NYSCEF DOC. NO. 80 PRESENT: HON. GERALD LEBOVITS Justice MOTION DATE 12/31/2018 MOTION SEQ. NO. 001
DECISION AND ORDER
The following e-filed documents, listed by NYSCEF document number (Motion 001) 15, 16, 17, 18, 19, 20, 21, 22, 23, 24, 25, 26, 27, 28, 29, 30, 31, 32, 33, 34, 35, 36, 37, 38, 39, 40, 41, 42, 43, 44, 45, 46, 47, 48, 49, 50, 51, 52, 53, 54, 55, 56. 57, 58. 59, 60, 61 were read on this motion to DISMISS. Law Offices of Donald S. Domitrz, Great Neck, NY (Donald S. Domitrz of counsel), for plaintiffs.

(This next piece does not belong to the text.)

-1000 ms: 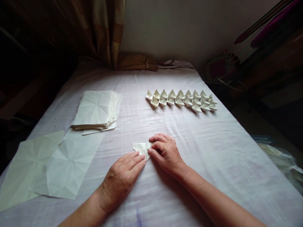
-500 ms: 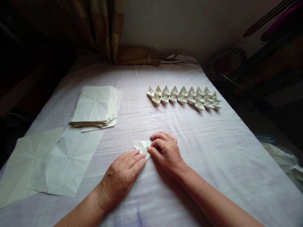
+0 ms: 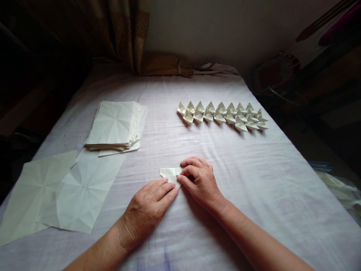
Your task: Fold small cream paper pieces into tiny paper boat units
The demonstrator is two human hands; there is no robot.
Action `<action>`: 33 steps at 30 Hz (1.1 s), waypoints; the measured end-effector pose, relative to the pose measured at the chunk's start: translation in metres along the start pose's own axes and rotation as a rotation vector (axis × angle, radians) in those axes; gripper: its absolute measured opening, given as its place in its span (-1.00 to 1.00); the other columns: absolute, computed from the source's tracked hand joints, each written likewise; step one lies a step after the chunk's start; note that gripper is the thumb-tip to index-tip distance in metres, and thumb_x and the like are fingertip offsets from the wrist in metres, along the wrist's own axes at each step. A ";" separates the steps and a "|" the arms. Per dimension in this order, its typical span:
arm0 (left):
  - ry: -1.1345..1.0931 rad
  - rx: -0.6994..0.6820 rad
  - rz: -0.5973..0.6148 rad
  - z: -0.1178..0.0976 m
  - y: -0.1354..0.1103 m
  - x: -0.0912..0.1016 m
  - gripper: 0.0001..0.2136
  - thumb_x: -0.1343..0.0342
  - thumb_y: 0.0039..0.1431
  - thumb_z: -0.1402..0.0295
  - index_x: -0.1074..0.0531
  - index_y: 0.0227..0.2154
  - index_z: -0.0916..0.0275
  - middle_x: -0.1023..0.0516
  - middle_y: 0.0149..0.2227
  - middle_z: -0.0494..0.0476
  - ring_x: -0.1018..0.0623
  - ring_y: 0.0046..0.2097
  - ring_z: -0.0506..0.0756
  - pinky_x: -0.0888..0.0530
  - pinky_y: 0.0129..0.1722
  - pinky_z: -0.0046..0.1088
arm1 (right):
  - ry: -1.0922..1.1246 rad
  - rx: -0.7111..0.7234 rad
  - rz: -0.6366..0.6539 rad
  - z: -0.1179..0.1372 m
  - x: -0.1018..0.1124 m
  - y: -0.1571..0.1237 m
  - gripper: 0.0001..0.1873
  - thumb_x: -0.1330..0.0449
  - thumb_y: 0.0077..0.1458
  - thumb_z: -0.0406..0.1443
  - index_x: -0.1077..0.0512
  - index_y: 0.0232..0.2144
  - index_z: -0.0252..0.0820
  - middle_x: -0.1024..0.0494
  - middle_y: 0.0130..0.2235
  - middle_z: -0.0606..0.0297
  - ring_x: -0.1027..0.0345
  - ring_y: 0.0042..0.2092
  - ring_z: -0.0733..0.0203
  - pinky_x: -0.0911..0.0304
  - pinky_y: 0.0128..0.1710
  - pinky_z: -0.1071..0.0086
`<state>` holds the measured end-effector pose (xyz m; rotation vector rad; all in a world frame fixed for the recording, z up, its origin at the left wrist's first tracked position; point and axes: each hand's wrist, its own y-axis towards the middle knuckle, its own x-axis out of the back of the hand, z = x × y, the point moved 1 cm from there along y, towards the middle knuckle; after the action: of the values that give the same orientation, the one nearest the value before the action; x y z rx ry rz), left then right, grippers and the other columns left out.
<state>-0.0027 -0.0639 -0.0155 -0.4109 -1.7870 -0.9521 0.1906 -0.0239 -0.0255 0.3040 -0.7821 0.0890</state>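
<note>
A small folded piece of white paper lies on the cloth in front of me, with crease lines on its top. My left hand rests flat with its fingers stretched out, the fingertips on the paper's near edge. From the right, my right hand pinches the paper's right side between thumb and index finger; the other fingers curl beyond it. Part of the paper is hidden under both hands. Farther off to the right stand rows of small folded paper boats, set close together.
A stack of creased paper sheets sits at the left. Nearer me, two loose creased sheets overlap. A pale sheet covers the surface, and a brown curtain hangs at the back. Plastic bags lie beyond the right edge.
The view has shifted slightly. My left fingertips sit a little farther right over the paper's near point; my right hand keeps nearly the same pinch.
</note>
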 end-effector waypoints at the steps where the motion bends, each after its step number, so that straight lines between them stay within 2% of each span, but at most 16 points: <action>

Piliero & Associates PLLC, New York, NY (Robert D. Piliero of counsel), for defendants Philmore Anderson, Sahara Entertainment LLC, Jay Siniscalchi, JJS Entertainment LLC, Centaur Entertainment LLC, and Harper Parker Entertainment Ventures LLC. Gerald Lebovits, J.:
This case involves allegations that defendants fraudulently induced plaintiffs to invest millions of dollars in an enterprise that would use defendants' putative rights to purchase tickets to Broadway shows and other events in order to garner profits from resale of the tickets on the secondary market—though defendants allegedly never had such rights and allegedly planned to pocket the money rather than purchase any tickets.
Defendants now move to dismiss the complaint in its entirety under CPLR 3211 (a) (1) and (a) (7). Their motion is granted in part and denied in part.
BACKGROUND
According to the allegations of the complaint, in 2017 defendant Philmore Anderson introduced nonparty Peter Bennett to defendants Jay Siniscalchi and Siniscalchi's company, JJS Entertainment, LLC. Anderson described Siniscalchi and JJS to Bennett as experienced ticket brokers with strong ties to major producers, theatre chains, and entertainment corporations. Siniscalchi and JJS represented to Bennett that they had contractual rights to purchase bulk tickets to Harry Potter and the Cursed Child, Hello Dolly, a prize fight between Conor McGregor and Floyd Mayweather fight, and Bruce Springsteen on Broadway—and that they could then profitably resell those bulk tickets on the secondary market.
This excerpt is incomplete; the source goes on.